BEFORE: The Honourable Justice M.Z. Charbonneau
COUNSEL: Jean-Francois Laberge for the Plaintiff
Jenna Anne de Jong for the Defendants
HEARD: January 17, 2014
ENDORSEMENT
[1] The defendants bring a motion to strike out paragraphs 63, 64, 65, 66, 67, 69, 72, 75, 80, 82, 83, 89, 90, 91, 92, 104 and 105 of the plaintiff’s statement.
[2] In this action the plaintiff alleges that the defendants have conducted the affairs of 6432581 Canada Inc. in a manner that is oppressive and unfairly prejudicially to his minority interest in the corporation. Some of the particulars of this conduct consist of a large inventory of tactics to undermine his minority interest including: failure to call shareholders, taking major decision without informing the plaintiff, obtaining profits in contravention of an oral shareholder agreement, making controversial decisions as directors where the individual defendants were in conflict of interest, obtaining loans from their father at a very high cost to the corporation, starting frivolous court actions against the plaintiff and making frivolous complaints to the police to undermine his morale and resolve to pursue this action.
[3] The defendants rely on various provisions of Rule 25 in support of their motion.
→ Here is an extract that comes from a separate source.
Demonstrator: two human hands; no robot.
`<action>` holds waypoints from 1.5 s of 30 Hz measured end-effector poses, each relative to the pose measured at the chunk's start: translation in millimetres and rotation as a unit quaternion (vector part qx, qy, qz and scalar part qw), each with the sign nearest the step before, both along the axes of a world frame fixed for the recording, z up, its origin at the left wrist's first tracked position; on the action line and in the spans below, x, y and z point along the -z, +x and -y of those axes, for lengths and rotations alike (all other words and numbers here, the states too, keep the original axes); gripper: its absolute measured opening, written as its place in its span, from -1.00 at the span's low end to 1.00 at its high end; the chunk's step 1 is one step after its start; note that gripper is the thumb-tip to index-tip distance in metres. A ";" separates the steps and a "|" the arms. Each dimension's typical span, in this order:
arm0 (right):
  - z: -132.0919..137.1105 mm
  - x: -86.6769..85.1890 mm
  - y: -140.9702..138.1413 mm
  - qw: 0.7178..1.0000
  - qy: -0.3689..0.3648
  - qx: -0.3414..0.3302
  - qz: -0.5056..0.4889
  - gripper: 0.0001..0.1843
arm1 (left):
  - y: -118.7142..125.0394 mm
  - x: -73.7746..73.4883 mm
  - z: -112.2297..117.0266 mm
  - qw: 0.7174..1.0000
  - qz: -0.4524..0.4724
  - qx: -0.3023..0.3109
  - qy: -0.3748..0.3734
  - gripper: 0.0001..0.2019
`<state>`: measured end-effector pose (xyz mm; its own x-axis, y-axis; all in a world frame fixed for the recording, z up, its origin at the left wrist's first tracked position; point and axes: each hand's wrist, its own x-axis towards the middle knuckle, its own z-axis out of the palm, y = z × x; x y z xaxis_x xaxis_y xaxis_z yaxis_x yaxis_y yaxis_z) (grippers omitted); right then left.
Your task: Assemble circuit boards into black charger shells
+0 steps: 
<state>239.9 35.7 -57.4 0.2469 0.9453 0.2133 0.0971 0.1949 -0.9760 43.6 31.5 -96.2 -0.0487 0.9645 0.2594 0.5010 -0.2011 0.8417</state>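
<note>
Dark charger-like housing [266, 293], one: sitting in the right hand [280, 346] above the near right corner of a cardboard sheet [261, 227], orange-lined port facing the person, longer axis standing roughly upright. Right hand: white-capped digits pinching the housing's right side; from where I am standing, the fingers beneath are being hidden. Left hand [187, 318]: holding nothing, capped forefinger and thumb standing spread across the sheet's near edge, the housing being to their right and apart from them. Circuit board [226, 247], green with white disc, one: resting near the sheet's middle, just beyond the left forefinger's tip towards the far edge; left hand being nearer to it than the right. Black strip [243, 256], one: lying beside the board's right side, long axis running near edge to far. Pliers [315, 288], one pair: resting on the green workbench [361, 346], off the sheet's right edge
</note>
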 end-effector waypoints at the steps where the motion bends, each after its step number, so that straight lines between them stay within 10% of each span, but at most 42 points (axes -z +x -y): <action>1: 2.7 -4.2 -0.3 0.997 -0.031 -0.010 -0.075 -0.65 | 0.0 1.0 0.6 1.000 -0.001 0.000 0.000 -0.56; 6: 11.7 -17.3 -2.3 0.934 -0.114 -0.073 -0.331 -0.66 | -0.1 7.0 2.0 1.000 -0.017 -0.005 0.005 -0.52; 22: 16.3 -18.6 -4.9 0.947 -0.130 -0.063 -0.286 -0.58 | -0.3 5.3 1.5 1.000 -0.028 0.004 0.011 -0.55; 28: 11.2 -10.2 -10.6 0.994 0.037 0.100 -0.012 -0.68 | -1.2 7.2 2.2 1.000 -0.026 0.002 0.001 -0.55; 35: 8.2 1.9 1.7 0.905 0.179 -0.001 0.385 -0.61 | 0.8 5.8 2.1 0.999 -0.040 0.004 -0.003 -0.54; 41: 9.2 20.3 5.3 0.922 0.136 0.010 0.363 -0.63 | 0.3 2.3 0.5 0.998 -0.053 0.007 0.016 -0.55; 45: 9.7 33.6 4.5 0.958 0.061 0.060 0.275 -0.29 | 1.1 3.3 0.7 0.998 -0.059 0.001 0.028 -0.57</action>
I will deal with each group of impugned paragraphs under the applicable provision of Rule 25 relied on by the defendants:
Rule 25.06(8): Full Particulars
[4] The defendants submit that paragraphs 63, 64, 65, 66, 67, 80 and 82 must be struck because they fail to provide full particulars. The use of the phrase “despite numerous requests” is said to be not permissible because the plaintiff must specify the details of the demands and or requests which were ignored by them. The defendants rely on the decision of Master Egan in Malik v. Nikolic reported at 2003 Carswell Ont. 2307.
[5] Malik was a case for damages for defamation. In that context the Master struck out certain paragraphs of the statement of claim which alleged that “on numerous occasions…”, he (the defendant) told his parishioners in public”. The gist of that paragraph in the context of the allegation of defamation was that the defendant made certain defamatory statements in public.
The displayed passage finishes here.